7.- El gran filósofo de la gastronomía
Jean-Anthelme Brillat‑Savarin, con su obra La Fisiología del gusto (1825), es considerado el primer crítico gastronómico que exploró de forma detallada el placer del buen comer y algunas de las curiosidades sobre el gusto, mostrando cómo este sentido influye en nuestra experiencia diaria y en la vida misma.

8.- Hay sensaciones relacionadas con el gusto
Cuando comemos, no solo percibimos los sabores -dulce, salado, ácido, amargo o umami-. También sentimos texturas y sensaciones químicas: por ejemplo, la astringencia de ciertos vinos produce sensación de sequedad en la boca, el mentol genera frescura, y el picante del chile, ajo o mostaza provoca una sensación de calor o cosquilleo. Estas experiencias contribuyen a cómo interpretamos y disfrutamos los alimentos, demostrando que el gusto es más que solo sabor.

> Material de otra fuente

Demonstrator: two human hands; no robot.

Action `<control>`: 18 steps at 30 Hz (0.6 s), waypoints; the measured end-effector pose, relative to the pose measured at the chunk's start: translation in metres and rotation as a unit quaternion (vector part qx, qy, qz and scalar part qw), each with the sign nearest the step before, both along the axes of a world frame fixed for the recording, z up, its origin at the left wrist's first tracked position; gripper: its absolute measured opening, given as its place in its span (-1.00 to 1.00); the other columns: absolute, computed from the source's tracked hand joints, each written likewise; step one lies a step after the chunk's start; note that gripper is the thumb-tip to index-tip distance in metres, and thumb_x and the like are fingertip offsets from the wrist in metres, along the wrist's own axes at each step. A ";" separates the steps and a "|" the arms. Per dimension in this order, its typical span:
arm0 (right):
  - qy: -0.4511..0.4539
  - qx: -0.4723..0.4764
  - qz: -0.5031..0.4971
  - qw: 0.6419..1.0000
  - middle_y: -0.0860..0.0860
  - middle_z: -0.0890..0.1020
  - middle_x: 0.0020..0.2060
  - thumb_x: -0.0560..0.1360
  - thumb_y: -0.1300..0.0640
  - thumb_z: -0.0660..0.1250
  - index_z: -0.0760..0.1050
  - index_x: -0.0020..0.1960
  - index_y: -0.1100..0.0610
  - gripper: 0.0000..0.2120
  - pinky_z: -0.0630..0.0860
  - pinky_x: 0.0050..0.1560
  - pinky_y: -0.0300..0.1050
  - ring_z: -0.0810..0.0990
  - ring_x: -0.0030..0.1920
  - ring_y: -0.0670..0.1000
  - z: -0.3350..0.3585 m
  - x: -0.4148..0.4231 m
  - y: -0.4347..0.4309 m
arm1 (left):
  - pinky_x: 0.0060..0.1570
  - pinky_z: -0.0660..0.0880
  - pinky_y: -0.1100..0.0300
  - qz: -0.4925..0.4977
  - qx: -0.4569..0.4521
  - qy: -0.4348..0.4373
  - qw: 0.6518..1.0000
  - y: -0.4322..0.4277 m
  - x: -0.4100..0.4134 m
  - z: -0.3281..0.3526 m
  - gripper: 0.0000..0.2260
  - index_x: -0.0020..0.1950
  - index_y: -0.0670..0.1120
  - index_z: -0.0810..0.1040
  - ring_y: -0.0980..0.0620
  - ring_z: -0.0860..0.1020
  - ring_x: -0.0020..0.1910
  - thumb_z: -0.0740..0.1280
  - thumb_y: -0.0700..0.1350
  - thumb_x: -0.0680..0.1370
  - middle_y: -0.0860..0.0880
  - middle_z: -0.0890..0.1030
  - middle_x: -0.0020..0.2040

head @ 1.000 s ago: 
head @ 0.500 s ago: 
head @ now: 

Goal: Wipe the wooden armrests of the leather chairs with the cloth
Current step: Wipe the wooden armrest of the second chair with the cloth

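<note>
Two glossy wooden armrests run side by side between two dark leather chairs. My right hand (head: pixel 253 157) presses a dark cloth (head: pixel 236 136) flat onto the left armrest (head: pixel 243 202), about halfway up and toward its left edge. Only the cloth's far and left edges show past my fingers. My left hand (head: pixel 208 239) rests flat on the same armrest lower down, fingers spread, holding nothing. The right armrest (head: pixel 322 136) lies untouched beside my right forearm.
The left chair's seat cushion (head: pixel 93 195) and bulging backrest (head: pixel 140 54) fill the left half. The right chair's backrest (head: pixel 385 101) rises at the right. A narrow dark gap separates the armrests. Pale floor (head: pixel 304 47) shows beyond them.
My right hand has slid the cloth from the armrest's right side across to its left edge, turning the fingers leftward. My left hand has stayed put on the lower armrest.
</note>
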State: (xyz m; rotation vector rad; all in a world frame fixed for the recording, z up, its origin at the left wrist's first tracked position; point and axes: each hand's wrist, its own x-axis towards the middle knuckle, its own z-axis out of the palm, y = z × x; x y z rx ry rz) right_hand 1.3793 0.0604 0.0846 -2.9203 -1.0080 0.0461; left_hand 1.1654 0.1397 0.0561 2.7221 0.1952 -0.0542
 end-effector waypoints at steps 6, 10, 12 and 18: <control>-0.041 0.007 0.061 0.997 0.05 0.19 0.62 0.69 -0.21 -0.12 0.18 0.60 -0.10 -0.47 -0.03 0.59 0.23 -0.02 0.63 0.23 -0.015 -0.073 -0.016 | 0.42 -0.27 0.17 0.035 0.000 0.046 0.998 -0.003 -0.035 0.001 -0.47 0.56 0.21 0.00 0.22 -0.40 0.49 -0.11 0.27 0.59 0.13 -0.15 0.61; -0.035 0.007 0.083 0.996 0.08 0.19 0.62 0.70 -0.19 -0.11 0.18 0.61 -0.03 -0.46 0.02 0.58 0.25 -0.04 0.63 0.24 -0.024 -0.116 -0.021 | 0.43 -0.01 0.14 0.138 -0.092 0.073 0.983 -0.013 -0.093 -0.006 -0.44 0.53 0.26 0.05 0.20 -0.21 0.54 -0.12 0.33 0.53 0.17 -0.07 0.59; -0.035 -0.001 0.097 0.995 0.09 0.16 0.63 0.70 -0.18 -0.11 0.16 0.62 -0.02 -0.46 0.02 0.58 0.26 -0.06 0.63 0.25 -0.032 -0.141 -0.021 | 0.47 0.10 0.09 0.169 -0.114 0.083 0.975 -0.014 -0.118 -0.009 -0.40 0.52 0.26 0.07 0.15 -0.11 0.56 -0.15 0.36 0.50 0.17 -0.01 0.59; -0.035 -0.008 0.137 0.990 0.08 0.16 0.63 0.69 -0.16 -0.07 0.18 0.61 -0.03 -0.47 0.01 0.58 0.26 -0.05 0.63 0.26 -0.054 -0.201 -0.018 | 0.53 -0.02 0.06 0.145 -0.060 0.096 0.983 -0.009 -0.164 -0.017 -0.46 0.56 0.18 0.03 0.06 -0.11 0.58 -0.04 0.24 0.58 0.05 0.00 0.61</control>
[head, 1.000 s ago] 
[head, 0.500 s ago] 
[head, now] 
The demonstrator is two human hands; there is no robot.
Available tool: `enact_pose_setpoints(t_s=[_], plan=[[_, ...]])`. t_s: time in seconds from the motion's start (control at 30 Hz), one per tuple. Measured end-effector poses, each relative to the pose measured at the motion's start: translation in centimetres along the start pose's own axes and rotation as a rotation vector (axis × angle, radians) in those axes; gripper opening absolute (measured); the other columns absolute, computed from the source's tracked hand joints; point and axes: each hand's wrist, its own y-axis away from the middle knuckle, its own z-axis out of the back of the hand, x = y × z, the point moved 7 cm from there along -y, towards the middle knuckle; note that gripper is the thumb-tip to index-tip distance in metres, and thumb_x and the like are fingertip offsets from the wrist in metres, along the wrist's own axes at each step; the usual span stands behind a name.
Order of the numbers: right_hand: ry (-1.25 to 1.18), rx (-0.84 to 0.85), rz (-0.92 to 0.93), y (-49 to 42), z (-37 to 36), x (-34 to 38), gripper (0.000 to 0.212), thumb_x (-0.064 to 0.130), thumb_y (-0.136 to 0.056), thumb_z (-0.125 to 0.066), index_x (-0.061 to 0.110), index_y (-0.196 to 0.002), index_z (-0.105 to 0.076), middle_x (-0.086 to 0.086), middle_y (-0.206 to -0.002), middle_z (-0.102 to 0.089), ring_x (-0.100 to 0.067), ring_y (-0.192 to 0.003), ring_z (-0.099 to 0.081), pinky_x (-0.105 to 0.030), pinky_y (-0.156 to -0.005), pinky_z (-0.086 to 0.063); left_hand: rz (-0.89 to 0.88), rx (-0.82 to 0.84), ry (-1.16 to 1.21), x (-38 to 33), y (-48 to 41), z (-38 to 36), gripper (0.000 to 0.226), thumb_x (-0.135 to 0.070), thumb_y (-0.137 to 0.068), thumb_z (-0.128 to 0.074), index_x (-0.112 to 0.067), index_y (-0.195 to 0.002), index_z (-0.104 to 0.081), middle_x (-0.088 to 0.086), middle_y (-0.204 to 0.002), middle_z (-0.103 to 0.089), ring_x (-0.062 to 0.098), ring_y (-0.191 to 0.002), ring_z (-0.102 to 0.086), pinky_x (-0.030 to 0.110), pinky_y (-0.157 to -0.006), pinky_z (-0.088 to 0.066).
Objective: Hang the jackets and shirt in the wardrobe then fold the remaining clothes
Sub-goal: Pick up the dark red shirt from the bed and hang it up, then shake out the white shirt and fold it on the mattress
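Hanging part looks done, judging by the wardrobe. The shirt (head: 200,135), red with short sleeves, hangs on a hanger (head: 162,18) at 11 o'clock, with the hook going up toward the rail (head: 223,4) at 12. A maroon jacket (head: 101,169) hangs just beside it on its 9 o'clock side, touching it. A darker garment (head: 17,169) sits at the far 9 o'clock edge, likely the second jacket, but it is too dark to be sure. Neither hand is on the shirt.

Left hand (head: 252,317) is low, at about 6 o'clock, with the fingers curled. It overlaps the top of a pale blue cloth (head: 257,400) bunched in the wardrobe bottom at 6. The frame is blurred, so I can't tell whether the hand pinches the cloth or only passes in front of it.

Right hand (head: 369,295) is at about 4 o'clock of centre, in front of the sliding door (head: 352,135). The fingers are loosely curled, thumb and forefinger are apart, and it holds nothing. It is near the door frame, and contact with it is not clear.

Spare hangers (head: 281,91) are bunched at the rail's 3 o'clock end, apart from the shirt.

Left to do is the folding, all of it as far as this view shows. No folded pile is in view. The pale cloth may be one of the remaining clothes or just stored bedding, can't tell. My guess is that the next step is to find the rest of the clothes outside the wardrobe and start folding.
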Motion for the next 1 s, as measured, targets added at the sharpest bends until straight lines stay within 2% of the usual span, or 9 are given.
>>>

9.- Sí, hay enfermedades del gusto
Muchas personas creen haber perdido el gusto cuando en realidad su olfato está afectado. Sin embargo, sí existen trastornos que afectan directamente el sentido del gusto: la disgeusia, que provoca un sabor desagradable persistente; la hipogeusia, que reduce la capacidad de percibir sabores; y la ageusia, que implica la pérdida total del gusto.

10.- ¿Eres un supercatador?
Entre las curiosidades sobre el gusto está el fenómeno de los supercatadores -personas con sensibilidad gustativa extraordinaria-. Se estima que hasta un 15 % de la población puede pertenecer a este grupo, con una mayor presencia en mujeres, y pueden tener hasta tres veces más papilas gustativas que el promedio.
11.- No viaja en avión
Aunque no lo creas, la sensibilidad del gusto y del olfato disminuye cuando estamos a grandes alturas, como a 10 000 metros, debido a la baja presión, la falta de humedad y el ruido de fondo. Un estudio del Instituto Fraunhofer de Alemania encontró que los sabores que más se ven afectados son el dulce y el salado.
12.- Relación complicada con el apetito y el sentido del gusto
Un estudio en la Universidad de Buffalo, Estados Unidos, descubrió que las células de la lengua que se encargan de detectar el sabor dulce se pueden alterar con la obesidad. De esta forma, si estas no funcionan correctamente, puede haber una tendencia a ingerir más dulce, pues la sensación de saciedad puede tardar en aparecer.
13.- Síntoma de COVID-19
La pérdida del gusto y el olfato fue uno de los síntomas más comunes del COVID‑19, mostrando cómo nuestra percepción de los sabores está ligada a la salud y la biología.